**Task directions:** Copy the entries word for word. Keep the pictures out.

**Source material:**
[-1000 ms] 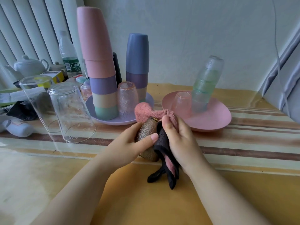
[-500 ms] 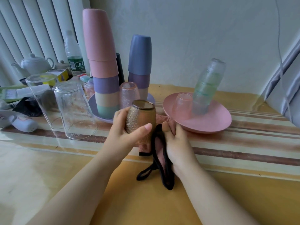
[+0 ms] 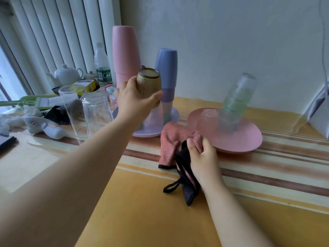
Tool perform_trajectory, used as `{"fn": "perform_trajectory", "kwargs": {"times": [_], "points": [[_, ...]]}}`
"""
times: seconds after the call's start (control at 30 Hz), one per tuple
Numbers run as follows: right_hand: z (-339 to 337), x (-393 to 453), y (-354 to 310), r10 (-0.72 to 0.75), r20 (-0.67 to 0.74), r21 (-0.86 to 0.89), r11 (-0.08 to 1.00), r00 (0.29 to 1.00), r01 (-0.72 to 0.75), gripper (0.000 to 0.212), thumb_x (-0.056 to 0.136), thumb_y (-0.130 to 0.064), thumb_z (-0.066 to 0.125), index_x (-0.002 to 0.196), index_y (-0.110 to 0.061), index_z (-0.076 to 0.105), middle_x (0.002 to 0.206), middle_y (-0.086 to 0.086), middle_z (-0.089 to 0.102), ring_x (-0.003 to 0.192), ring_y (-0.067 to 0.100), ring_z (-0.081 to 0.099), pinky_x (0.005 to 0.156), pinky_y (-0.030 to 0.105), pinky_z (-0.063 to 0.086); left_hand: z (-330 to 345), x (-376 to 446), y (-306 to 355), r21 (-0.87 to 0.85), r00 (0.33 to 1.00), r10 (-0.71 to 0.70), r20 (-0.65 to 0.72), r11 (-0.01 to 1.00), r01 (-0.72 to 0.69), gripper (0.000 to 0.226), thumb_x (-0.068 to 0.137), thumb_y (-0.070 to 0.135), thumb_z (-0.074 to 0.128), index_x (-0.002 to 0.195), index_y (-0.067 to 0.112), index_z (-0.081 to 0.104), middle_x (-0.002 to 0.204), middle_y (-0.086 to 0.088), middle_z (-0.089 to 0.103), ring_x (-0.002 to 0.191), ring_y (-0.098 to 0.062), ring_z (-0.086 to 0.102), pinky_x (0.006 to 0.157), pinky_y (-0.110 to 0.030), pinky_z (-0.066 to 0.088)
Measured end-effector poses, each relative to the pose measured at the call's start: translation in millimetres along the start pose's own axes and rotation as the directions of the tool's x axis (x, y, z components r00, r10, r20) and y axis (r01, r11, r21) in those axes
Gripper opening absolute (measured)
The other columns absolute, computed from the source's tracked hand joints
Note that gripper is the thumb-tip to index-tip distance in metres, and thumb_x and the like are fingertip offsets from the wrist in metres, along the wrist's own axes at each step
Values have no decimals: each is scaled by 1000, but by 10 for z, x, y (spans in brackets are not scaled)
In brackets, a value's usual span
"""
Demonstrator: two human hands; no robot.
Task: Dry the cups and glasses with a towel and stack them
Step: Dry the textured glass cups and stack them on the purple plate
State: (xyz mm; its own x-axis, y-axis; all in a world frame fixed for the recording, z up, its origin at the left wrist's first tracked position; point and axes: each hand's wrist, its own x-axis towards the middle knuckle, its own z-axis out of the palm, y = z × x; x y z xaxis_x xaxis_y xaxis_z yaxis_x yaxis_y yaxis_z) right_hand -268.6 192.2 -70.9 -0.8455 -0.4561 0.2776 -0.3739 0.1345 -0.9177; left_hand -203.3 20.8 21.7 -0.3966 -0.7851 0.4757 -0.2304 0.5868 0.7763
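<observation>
Amber glass (image 3: 149,86) now raised, seemingly inverted

Amber glass (image 3: 149,87) in left hand (image 3: 132,102): pebbled, rough-textured wall w/ a slight sheen. Towel (image 3: 175,139) under right hand (image 3: 203,157): pink terry cloth, fluffy & matt, w/ black smooth fabric trim and loop. Pink cup stack (image 3: 125,54) and blue cup stack (image 3: 166,68): matt plastic, smooth. Pink plate (image 3: 245,139) and lilac plate (image 3: 153,131): same matt plastic look. Two tall tumblers (image 3: 94,111): clear smooth glass, glossy. Green-tinted glass stack (image 3: 238,98): translucent, ribbed. Teapot (image 3: 66,74): white glazed ceramic, shiny. Table (image 3: 142,211): glossy clear cover over striped cloth.
</observation>
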Motion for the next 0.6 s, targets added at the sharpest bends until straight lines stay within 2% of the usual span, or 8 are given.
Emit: {"fn": "perform_trajectory", "kwargs": {"times": [0.07,0.17,0.33,0.43,0.53,0.6], "points": [[-4,-2,7,-6,1,6,1000,1000,6,25,94,-29,53,111,-12,61,106,0,67,104,13,60,91,27,44,83,101,15,10,1000,-17,6,1000,17,71,79,41,74,138,14,44,133,-9,44,128,-25,35,105,-30,27],[-7,-3,19,-7,4,17,1000,1000,7,26,94,-29,53,112,-12,60,108,0,67,105,13,60,93,27,44,226,152,-14,8,999,-30,-18,1000,30,71,78,38,75,136,11,45,130,-12,47,125,-28,42,104,-34,32],[5,8,41,-7,13,28,1000,1000,7,29,93,-31,53,113,-12,60,110,1,67,108,14,59,98,33,45,404,91,-45,-39,990,-113,-87,993,110,73,78,35,76,137,8,43,134,-13,37,126,-29,41,105,-32,32],[8,10,46,-7,11,48,999,1000,6,28,93,-30,53,115,-14,60,112,-2,66,110,12,59,100,33,44,486,32,-68,-41,980,-155,-128,988,151,71,75,29,80,128,4,42,129,-16,45,121,-32,44,98,-33,35],[8,8,57,-7,19,51,999,1000,6,30,94,-31,52,118,-15,59,114,-2,66,112,11,58,102,34,43,532,-12,-109,43,970,-189,-153,979,197,61,75,33,79,118,5,45,122,-17,48,116,-35,46,92,-38,37],[7,6,56,-13,18,57,998,1000,12,29,94,-31,52,118,-16,59,114,-4,66,111,9,58,101,30,43,533,-13,-123,102,964,-202,-173,970,222,60,76,39,76,116,4,48,122,-17,49,117,-34,45,93,-39,35]]}}
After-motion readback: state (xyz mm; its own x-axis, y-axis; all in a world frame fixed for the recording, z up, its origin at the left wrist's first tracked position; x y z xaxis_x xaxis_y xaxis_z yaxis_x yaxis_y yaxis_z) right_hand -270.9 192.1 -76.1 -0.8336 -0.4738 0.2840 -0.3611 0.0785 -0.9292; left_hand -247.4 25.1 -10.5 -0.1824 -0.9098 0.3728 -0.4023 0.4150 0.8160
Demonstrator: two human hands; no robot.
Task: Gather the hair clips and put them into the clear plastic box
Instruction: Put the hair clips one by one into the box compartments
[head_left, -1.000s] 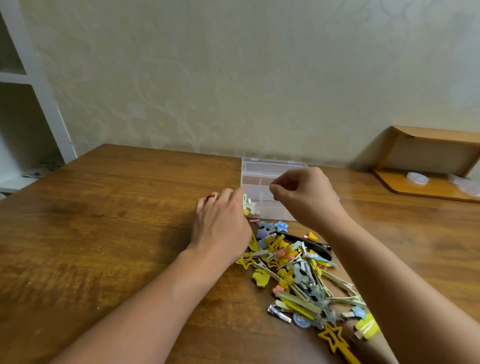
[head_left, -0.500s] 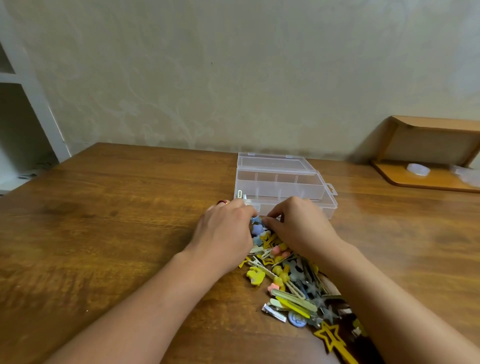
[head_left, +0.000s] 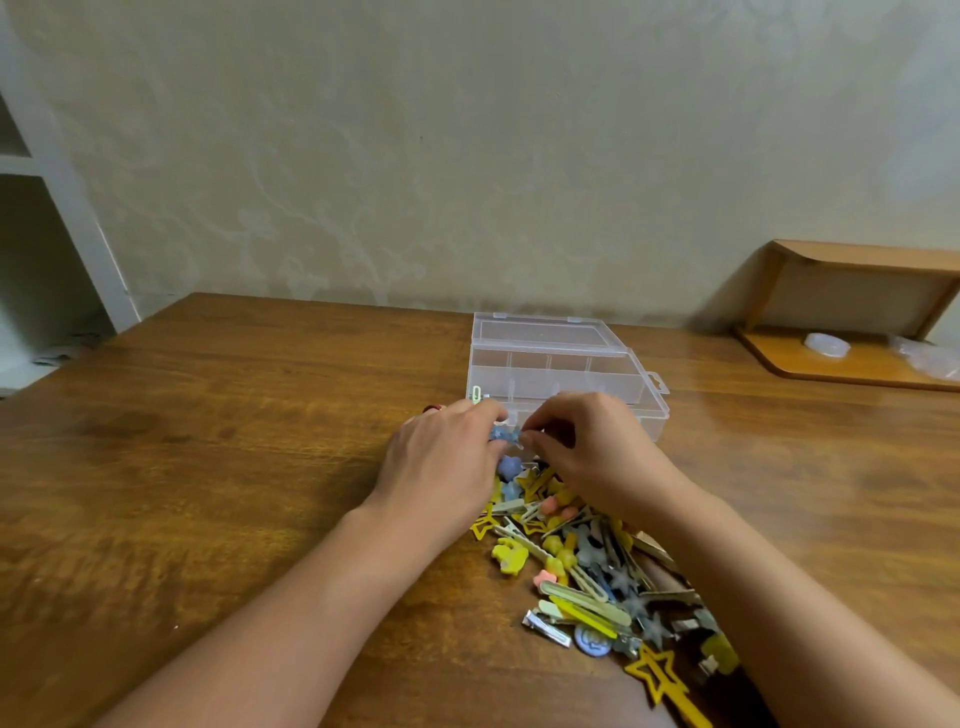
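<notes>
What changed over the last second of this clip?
The right hand came down from over the clear plastic box to the pile of hair clips. Both hands now pinch a blue star clip between them. The left hand, box and pile stayed put.

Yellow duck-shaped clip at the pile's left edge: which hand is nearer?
Left. The left hand sits just above the yellow duck-shaped clip; the right hand is farther, up and right across the pile.

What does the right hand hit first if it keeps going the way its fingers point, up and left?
Probably the blue star clip, pinched between the right hand and the left hand; the left hand's fingertips come right after. Depth is unclear, so the box could be grazed instead.
</notes>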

**Final answer:**
[-1000 ms] 
[-500 ms] 
[+0 ms] 
Tool perform_trajectory, used as `{"fn": "perform_trajectory", "kwargs": {"times": [_], "points": [[_, ...]]}}`
"""
times: seconds after the call's start (control at 30 Hz), one per tuple
Numbers run as follows: right_hand: z (-339 to 337), x (-393 to 453), y (-354 to 310), r10 (-0.72 to 0.75), r20 (-0.67 to 0.74), r21 (-0.86 to 0.89), r11 (-0.08 to 1.00), r00 (0.29 to 1.00), r01 (-0.72 to 0.75), gripper (0.000 to 0.212), thumb_x (-0.056 to 0.136), thumb_y (-0.130 to 0.064), thumb_z (-0.066 to 0.125), index_x (-0.002 to 0.196), index_y (-0.110 to 0.061), index_z (-0.076 to 0.105), middle_x (0.002 to 0.206), middle_y (-0.086 to 0.086), middle_z (-0.089 to 0.102), ring_x (-0.003 to 0.192), ring_y (-0.067 to 0.100), ring_z (-0.081 to 0.099), pinky_x (0.005 to 0.156), pinky_y (-0.030 to 0.105), pinky_z (-0.063 to 0.086); left_hand: z (-330 to 345), x (-376 to 446), y (-306 to 355), r21 (-0.87 to 0.85), r00 (0.33 to 1.00), r10 (-0.71 to 0.70), r20 (-0.65 to 0.72), r11 (-0.01 to 1.00), r01 (-0.72 to 0.69), gripper (0.000 to 0.226), thumb_x (-0.068 to 0.137), thumb_y (-0.070 to 0.135), thumb_z (-0.074 to 0.128), index_x (-0.002 to 0.195), index_y (-0.067 to 0.112), index_z (-0.081 to 0.104), middle_x (-0.002 to 0.204), middle_y (-0.086 to 0.088), middle_z (-0.089 to 0.103), ring_x (-0.002 to 0.191), ring_y (-0.098 to 0.062), ring_z (-0.086 to 0.102), pinky_x (0.006 to 0.157), pinky_y (-0.110 to 0.030), pinky_z (-0.066 to 0.088)
Measured end-effector poses, each relative to the pose measured at the call's start: translation in millimetres along the start pose's own axes and rotation as the directions of the tool's x axis (x, y, z components r00, r10, r20) and y axis (r01, r11, r21) in those axes
Gripper opening absolute (measured)
The other columns absolute, computed from the source's tracked hand joints
Note that gripper is the thumb-tip to index-tip distance in metres, and thumb_x and the like are fingertip offsets from the wrist in metres, along the wrist's own axes at each step
Values have no decimals: each is scaled by 1000, but by 10 for z, x, y (spans in brackets are not scaled)
In brackets, a value's usual span
"""
Demonstrator: two human hands; no robot.
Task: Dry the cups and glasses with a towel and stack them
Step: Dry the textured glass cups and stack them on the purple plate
State: (xyz mm; its own x-axis, y-axis; all in a world frame fixed for the recording, z up, its origin at the left wrist's first tracked position; point and axes: each hand's wrist, its own x-axis towards the middle knuckle, its own z-axis out of the palm, y = z × x; x y z xaxis_x xaxis_y xaxis_z yaxis_x yaxis_y yaxis_z) right_hand -268.6 192.2 -70.9 -0.8455 -0.4561 0.2776 -0.3739 0.1345 -0.9177; left_hand -203.3 20.8 21.7 -0.3966 -0.7851 0.4757 -0.2304 0.5868 0.7763
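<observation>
Amber glass (image 3: 149,86) now raised, seemingly inverted

Amber glass (image 3: 149,87) in left hand (image 3: 132,102): pebbled, rough-textured wall w/ a slight sheen. Towel (image 3: 175,139) under right hand (image 3: 203,157): pink terry cloth, fluffy & matt, w/ black smooth fabric trim and loop. Pink cup stack (image 3: 125,54) and blue cup stack (image 3: 166,68): matt plastic, smooth. Pink plate (image 3: 245,139) and lilac plate (image 3: 153,131): same matt plastic look. Two tall tumblers (image 3: 94,111): clear smooth glass, glossy. Green-tinted glass stack (image 3: 238,98): translucent, ribbed. Teapot (image 3: 66,74): white glazed ceramic, shiny. Table (image 3: 142,211): glossy clear cover over striped cloth.
</observation>
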Motion for the next 0.6 s, targets added at the sharpest bends until straight lines stay within 2% of the usual span, or 8 are given.
Emit: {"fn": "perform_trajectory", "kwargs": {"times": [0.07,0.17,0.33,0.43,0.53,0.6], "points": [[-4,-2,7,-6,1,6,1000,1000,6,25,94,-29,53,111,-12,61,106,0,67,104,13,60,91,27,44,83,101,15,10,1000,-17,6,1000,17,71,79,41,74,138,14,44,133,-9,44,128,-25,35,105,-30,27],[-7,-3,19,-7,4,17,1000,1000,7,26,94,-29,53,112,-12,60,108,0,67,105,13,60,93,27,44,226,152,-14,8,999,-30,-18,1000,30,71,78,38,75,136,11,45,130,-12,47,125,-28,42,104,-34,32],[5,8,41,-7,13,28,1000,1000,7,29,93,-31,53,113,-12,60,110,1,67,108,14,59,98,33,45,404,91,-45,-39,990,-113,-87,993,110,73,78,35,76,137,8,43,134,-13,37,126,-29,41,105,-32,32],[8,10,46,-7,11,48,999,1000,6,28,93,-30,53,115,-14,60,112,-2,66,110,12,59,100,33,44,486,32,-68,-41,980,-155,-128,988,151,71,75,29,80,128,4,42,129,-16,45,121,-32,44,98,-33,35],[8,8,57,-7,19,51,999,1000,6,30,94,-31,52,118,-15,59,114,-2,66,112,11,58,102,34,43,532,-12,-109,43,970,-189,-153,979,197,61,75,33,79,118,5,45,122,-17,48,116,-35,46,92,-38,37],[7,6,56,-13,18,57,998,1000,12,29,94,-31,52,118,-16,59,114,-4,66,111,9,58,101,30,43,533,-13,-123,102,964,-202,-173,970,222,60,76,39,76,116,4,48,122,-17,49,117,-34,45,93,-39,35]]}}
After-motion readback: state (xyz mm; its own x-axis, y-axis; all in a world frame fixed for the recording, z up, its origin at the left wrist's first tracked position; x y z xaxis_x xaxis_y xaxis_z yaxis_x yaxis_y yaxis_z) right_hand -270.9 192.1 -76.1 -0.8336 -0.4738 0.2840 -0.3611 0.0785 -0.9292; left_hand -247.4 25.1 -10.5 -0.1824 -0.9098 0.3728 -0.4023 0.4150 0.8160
Demonstrator: two human hands; no robot.
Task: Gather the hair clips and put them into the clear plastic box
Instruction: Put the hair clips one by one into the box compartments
[head_left, -1.000s] 
[head_left, -0.500s] 
[head_left, +0.000s] 
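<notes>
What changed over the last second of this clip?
The right hand came down from over the clear plastic box to the pile of hair clips. Both hands now pinch a blue star clip between them. The left hand, box and pile stayed put.

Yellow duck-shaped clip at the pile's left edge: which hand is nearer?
Left. The left hand sits just above the yellow duck-shaped clip; the right hand is farther, up and right across the pile.

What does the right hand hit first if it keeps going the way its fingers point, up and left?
Probably the blue star clip, pinched between the right hand and the left hand; the left hand's fingertips come right after. Depth is unclear, so the box could be grazed instead.
</notes>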

The answer given is complete as it stands.